The idea of petrichor — a word coined to describe the scent of rain falling on earth after a long dry spell — stems from an unexpectedly local source: the home garden of Curry’s father in Venice, Fla. When SCF gallery director Joe Loccisano invited Curry to undertake a project of her choosing in Bradenton, she opted for a gallery installation that would pay tribute to her dad. To create the effect of an outdoor oasis inside, the gallery walls were washed with yellow-green and blue paint as a backdrop for more than a dozen of her iconic characters, including a large-scale sepia-toned block print of her father as a stocky, tree-like man whose folds of clothing shelter other, miniature people.

Together the figures constitute a global village of races and ages — crafty girls who build, make and behold crop up a few times — and include mythical creatures like a sea goddess, who wears a breastplate made of crab legs and seahorses and grasps a silky swath of ocean in one hand. Atop and around them, Curry collaged fragments of geometric patterns like honeycomb and lace-like silhouettes of lizards, birds, bees, butterflies, thistles, and a profusion of other garden sprites that float and flutter off the walls, keeping the construction of the installation improvisational and un-precious.

Both aesthetically and thematically, the piece shows an awareness of life’s grittiness with a hope that refuses to be dampened — a contagious worldview that comes across most powerfully in the eyes of Curry’s figures.

“That’s where you see this penetrating intensity, a wonderful recognition of the soul of the person,” says gallery director Loccisano.

Since 2010, when a devastating earthquake killed nearly 250,000 people and displaced millions more in Haiti, Curry has been working with a collaborative team of artists, architects and local families to build sustainable shelters on the island. Called “Konbit Shelter,” after a Creole word meaning communal labor, the project has so far constructed a multi-room community center and a single family home in rural Haiti using bags filled with earth and cement that are stronger than concrete blocks and more readily available than wood. (What’s more, the results provide aesthetic delight — the beehive-shaped community center takes the shape of three light-filled domes with brightly painted doors and windows — an important quality for a community-owned space where some 60 percent of residents work as artists or artisans.)

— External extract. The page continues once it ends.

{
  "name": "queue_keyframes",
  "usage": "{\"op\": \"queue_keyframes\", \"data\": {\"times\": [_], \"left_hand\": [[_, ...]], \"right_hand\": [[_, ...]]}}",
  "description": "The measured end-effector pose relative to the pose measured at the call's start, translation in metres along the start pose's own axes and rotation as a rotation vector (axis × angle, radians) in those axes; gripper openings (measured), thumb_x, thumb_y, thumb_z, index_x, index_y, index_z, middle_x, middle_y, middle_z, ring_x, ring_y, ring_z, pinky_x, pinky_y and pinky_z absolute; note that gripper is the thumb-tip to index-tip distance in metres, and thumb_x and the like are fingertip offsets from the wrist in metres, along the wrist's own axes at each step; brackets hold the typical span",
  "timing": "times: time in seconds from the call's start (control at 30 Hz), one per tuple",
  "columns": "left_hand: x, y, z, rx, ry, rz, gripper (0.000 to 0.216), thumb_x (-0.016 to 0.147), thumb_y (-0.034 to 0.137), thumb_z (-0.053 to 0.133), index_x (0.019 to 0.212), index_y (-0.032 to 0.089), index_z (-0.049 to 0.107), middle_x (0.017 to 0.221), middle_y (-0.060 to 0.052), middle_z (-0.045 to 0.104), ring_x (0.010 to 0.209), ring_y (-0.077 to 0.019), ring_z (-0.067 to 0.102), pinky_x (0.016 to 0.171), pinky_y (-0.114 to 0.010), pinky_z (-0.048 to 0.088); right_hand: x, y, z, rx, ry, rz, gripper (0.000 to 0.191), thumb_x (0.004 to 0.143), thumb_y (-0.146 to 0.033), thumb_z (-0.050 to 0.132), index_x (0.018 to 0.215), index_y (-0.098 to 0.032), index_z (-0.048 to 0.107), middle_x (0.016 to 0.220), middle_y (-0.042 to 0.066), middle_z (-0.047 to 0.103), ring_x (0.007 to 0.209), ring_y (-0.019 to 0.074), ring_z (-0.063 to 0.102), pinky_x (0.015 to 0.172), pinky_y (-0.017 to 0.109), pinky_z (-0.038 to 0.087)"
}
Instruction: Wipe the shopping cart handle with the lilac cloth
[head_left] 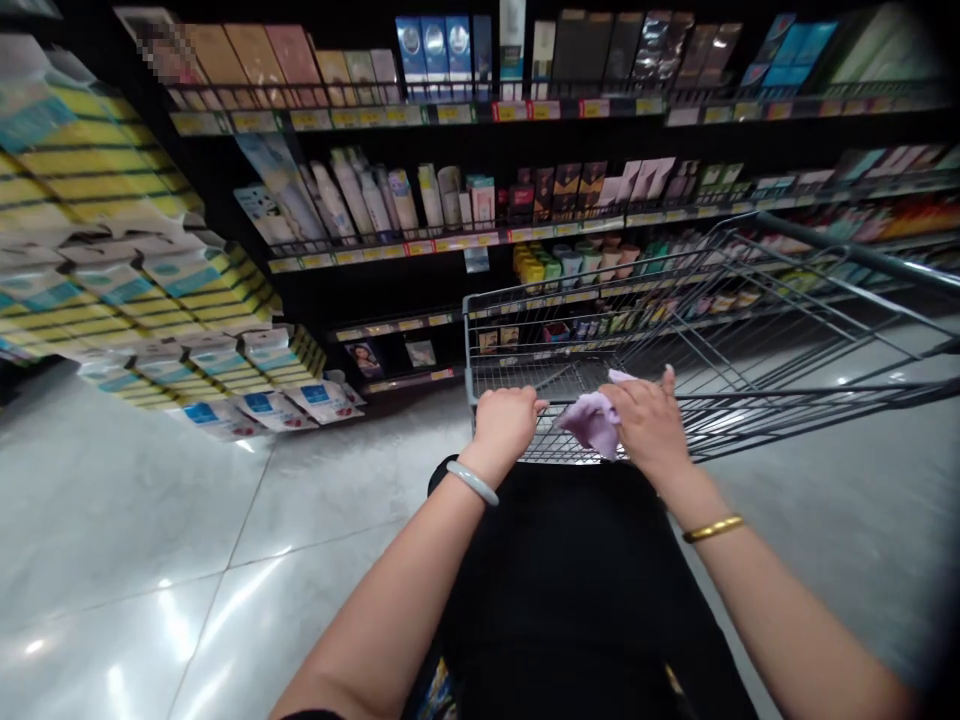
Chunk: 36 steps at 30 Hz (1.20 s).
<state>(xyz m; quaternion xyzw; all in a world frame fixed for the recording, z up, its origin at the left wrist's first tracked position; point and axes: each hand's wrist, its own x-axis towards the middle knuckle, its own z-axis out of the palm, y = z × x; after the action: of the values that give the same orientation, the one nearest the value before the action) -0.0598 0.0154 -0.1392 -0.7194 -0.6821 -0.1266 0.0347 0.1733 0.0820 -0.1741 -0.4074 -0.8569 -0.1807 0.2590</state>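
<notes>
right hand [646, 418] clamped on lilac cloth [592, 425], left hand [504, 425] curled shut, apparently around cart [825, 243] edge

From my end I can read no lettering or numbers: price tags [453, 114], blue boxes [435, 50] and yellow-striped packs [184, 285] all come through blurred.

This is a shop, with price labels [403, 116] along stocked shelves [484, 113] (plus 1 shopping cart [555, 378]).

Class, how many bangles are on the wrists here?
2: a pale bangle on the wrist of the left hand, a gold bangle on that of the right hand. None seems hidden.
</notes>
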Motion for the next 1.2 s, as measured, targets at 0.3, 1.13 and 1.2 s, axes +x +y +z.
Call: {"op": "queue_keyframes", "data": {"times": [0.3, 1.13, 1.2], "left_hand": [[0.005, -0.008, 0.012, 0.015, 0.075, 0.139, 0.043, 0.097, 0.048, 0.046, 0.082, 0.016, 0.071, 0.075, -0.009, 0.073, 0.073, -0.0219, 0.066, 0.087, -0.041, 0.039], [-0.010, 0.023, -0.002, -0.245, -0.094, 0.559, 0.042, 0.097, 0.048, 0.041, 0.081, 0.022, 0.070, 0.079, -0.003, 0.067, 0.092, -0.0200, 0.058, 0.113, -0.046, 0.022], [-0.008, 0.027, 0.006, -0.227, -0.056, 0.535, 0.041, 0.098, 0.041, 0.039, 0.080, 0.021, 0.070, 0.079, -0.005, 0.067, 0.087, -0.0200, 0.056, 0.103, -0.044, 0.031]], "right_hand": [[-0.005, 0.001, 0.000, -0.059, -0.040, 0.072, 0.028, 0.087, -0.026, 0.054, 0.113, -0.021, 0.064, 0.111, 0.009, 0.064, 0.110, 0.0280, 0.051, 0.117, 0.061, 0.012], [-0.054, -0.007, -0.040, 0.204, -0.091, 0.129, 0.023, 0.093, -0.034, 0.053, 0.110, -0.026, 0.067, 0.114, 0.007, 0.063, 0.123, 0.0269, 0.049, 0.119, 0.055, 0.015], [-0.048, -0.032, -0.041, 0.238, -0.145, 0.117, 0.026, 0.092, -0.027, 0.053, 0.114, -0.029, 0.066, 0.114, 0.005, 0.063, 0.124, 0.0267, 0.048, 0.119, 0.057, 0.010]]}}
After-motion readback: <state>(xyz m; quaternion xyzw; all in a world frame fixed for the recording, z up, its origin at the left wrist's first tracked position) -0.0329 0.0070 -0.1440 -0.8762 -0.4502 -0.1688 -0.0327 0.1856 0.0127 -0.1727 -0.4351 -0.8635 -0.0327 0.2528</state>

Earlier this month, shortly after the Bradenton install, Curry visited Haiti again to begin another chapter in the project, which has been funded by sales of her artwork, a Kickstarter drive, and grants from the Rockefeller Foundation and Creative Time. In a video interview last year with the Museum of Contemporary Art, Los Angeles, she described the connection between her different art practices and the satisfaction of having supporters who grasp the vision that ties them together.

“People … really understood that I was trying constantly to create unconventional spaces and contexts and to make things that showed up in people’s lives fully formed in a way that makes the world seem a little bit larger or more surprising than you thought it was,” Curry said.